In this post I will some tips for setting up RMAN in RAC environment.

I will not cover  topics about  RMAN that can be configured in standalone environment (e.g Incremental backup, use of FRA, etc.)

First question: Is there a difference of setting up RMAN between  standalone and RAC environments?

The answer is YES, not too much but some points must be observed.

RMAN Catalog

First of all, In my point of view use RMAN Catalog is mandatory. Because it’s a HA environment and  to restore a database without RMAN Catalog can take long time.

To protect and keep backup metadata for longer retention times than can be accommodated by the control file, you can create a recovery catalog. You should create the recovery catalog schema in a dedicated standalone database. Do not locate the recovery catalog with other production data. If you use Oracle Enterprise Manager, you can create the recovery catalog schema in the Oracle Enterprise Manager repository database.

About HA of RMAN Catalog?

I always recommend to place the Host that will hold RMAN Catalog on VirtualMachine, because  is a machine which require low resource and disk space and have low activity.

In case of the failure of Host RMAN Catalog is easy move that host to another Physical Host or Recover the whole virtual machine.

But if the option of use a VM is not avaliable. Use another cluster (e.g Test Cluster) env if avaliable.

The Database of RMAN catalog must be in ARCHIVELOG. Why?

It’s a prod env (is enough), will generate very small amount of  archivelogs, and in case of any corruption or user errors (e.g User generated new incarnation of Prod Database  during a Test Validation of Backup in Test env) can be necessary recovery point in time.

Due a small database of low activity I see some customers not giving importance to this database. It’s should not happens.

High availability of execution of backup using RMAN:

We have some challenges:

  1.  The backup must not affect the availability cluster, but the backup must be executed daily.
  2.  The backup cannot be dependent of nodes (i.e backup must be able to execute in all nodes independently if have some nodes active or not)
  3. Where store the scripts of backup? Where store the Logs?
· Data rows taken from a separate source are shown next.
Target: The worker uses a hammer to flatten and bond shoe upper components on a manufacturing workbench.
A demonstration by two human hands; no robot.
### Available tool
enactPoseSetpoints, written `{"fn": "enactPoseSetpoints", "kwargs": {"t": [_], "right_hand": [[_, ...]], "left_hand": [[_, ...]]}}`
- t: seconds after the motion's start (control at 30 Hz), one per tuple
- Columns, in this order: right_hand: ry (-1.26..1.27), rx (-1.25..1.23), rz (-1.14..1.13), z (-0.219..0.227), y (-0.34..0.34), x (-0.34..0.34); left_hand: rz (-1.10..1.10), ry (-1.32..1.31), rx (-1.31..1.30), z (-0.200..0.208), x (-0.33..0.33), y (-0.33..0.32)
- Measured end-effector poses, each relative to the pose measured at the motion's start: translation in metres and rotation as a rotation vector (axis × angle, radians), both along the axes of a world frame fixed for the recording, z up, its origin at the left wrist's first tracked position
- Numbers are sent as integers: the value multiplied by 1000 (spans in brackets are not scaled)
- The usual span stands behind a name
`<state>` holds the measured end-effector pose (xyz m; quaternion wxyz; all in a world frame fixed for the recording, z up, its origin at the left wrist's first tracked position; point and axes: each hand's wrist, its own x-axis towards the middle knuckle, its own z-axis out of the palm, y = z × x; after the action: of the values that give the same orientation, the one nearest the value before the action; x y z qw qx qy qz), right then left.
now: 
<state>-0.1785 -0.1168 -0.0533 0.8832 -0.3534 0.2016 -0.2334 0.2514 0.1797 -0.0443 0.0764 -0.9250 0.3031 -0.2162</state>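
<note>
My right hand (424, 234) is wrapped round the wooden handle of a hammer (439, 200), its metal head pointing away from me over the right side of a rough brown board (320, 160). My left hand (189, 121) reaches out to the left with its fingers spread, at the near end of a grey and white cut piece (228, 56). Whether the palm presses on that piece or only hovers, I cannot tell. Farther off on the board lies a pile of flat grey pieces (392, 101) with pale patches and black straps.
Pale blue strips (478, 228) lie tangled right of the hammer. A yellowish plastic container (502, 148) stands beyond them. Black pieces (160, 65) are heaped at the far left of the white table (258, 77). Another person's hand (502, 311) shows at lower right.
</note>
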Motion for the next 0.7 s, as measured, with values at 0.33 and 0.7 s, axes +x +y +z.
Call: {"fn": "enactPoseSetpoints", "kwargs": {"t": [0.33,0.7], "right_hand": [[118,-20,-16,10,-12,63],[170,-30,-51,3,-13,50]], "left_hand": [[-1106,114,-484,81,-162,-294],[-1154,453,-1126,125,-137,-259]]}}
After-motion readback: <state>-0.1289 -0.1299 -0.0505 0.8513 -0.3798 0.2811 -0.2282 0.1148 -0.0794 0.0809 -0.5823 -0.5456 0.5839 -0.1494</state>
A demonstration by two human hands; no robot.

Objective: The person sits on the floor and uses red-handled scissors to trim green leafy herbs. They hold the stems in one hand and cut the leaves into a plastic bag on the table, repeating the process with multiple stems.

I don’t recommend use any nodes of cluster to start/store scripts backups. Due if that node fail backup will not be executed.
Use the Host where is stored RMAN Catalog to store your backup scripts too and start these scripts from this host, the utility RMAN works as client only… the backup is always performed on server side.

Doing this you will centralize all scripts and logs of backup from your environment. That will ease the management of backup.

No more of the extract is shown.